## What you are asked to do:
Please keep the pictures out and write out exactly the lines from the first in the data below through the one containing "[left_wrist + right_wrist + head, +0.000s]", both included.

## Dataset extract:
►

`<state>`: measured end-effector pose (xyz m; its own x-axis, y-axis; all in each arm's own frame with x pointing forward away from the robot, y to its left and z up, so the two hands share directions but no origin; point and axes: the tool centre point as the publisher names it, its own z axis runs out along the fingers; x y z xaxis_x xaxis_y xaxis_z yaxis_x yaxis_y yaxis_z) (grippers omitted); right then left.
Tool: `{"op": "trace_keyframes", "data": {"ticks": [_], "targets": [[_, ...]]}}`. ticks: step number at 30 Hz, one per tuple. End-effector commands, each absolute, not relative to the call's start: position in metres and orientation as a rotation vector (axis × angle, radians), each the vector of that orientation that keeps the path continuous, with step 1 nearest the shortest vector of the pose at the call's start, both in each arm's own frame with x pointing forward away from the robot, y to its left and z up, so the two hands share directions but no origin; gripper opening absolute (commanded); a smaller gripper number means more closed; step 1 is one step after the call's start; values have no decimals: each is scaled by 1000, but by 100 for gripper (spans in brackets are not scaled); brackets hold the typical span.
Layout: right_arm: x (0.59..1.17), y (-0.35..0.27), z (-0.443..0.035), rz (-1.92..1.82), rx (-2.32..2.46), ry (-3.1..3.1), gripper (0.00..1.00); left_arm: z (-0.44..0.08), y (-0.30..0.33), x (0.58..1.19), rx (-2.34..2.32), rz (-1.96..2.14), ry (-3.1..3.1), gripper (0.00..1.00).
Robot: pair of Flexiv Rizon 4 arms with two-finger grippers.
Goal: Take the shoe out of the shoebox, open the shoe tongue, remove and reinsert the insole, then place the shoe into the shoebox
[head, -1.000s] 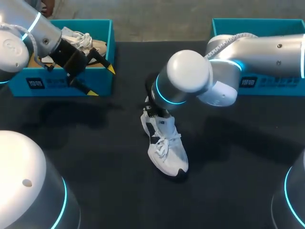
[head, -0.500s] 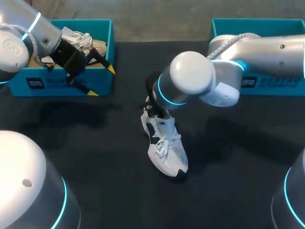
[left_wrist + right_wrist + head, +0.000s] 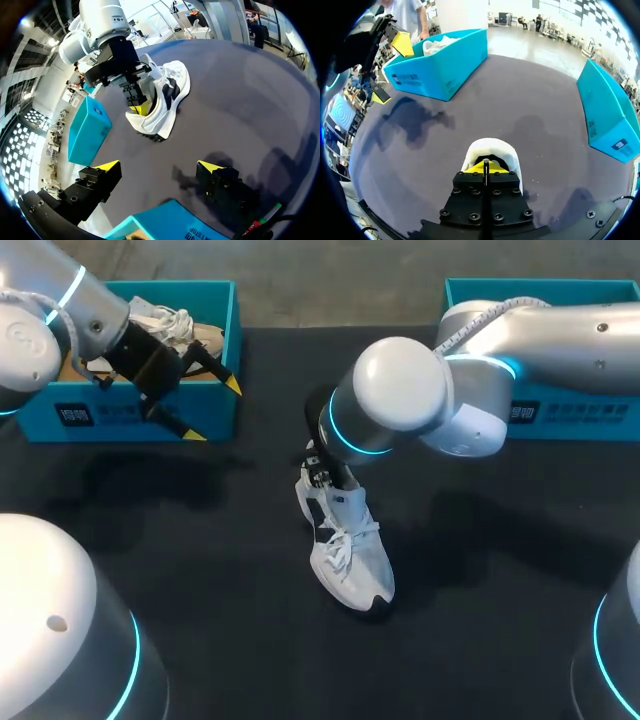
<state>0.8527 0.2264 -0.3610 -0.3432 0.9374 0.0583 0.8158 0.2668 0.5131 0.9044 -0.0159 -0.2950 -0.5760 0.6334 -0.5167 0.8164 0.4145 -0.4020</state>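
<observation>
The right hand (image 3: 486, 165) is seen with its fingers pressed together and their tips sunk in the heel opening of the white shoe (image 3: 350, 550). Whether the insole is pinched cannot be told. Over the last second the right arm has been drawn slightly far and right, yet the shoe is left unmoved on the counter (image 3: 200, 540), between the left shoebox (image 3: 120, 425) and the right shoebox (image 3: 575, 428). The insole is therefore judged not yet lifted. The left hand (image 3: 213, 410) is held wide open and empty before the left shoebox, unchanged.
</observation>
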Motion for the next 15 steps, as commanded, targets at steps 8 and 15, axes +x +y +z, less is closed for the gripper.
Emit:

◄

## Response area:
`<state>`: measured end-effector pose (xyz m; its own x-axis, y-axis; all in each arm's own frame with x pointing forward away from the robot, y to its left and z up, so the two hands share directions but no origin; point and axes: the tool centre point as the publisher names it, its own z axis runs out along the fingers; x y z xaxis_x xaxis_y xaxis_z yaxis_x yaxis_y yaxis_z) (grippers omitted); right then left.
Tool: `{"op": "trace_keyframes", "data": {"ticks": [_], "targets": [[_, ...]]}}`. ticks: step number at 30 Hz, one per tuple. End-effector commands, each absolute, not relative to the call's start: position in metres and orientation as a rotation vector (axis × angle, radians), each the vector of that orientation that keeps the path continuous, with step 1 nearest the shortest vector of the pose at the call's start, both in each arm's own frame with x pointing forward away from the robot, y to its left and z up, so the two hands share directions but no origin; gripper opening absolute (commanded); a smaller gripper number means more closed; step 1 is one step after the call's start; values have no decimals: each is scaled by 1000, but by 100 for gripper (spans in brackets are not scaled); brackets hold the typical span.
Layout: right_arm: x (0.59..1.17), y (-0.35..0.27), z (-0.443..0.035), rz (-1.92..1.82), rx (-2.32..2.46), ry (-3.1..3.1), gripper (0.00..1.00); left_arm: z (-0.44..0.08), y (-0.30..0.33), x (0.58..1.19), rx (-2.34..2.32), rz (-1.96..2.14), ry (-3.1..3.1), gripper (0.00..1.00).
Robot: pair of Flexiv Rizon 4 arms with two-finger grippers.
Goal: Take the shoe out of the shoebox, open the shoe tongue, remove and reinsert the insole, then place the shoe into the shoebox
[head, -1.000s] 
[head, -0.500s] 
[left_wrist + right_wrist + head, +0.000s] 

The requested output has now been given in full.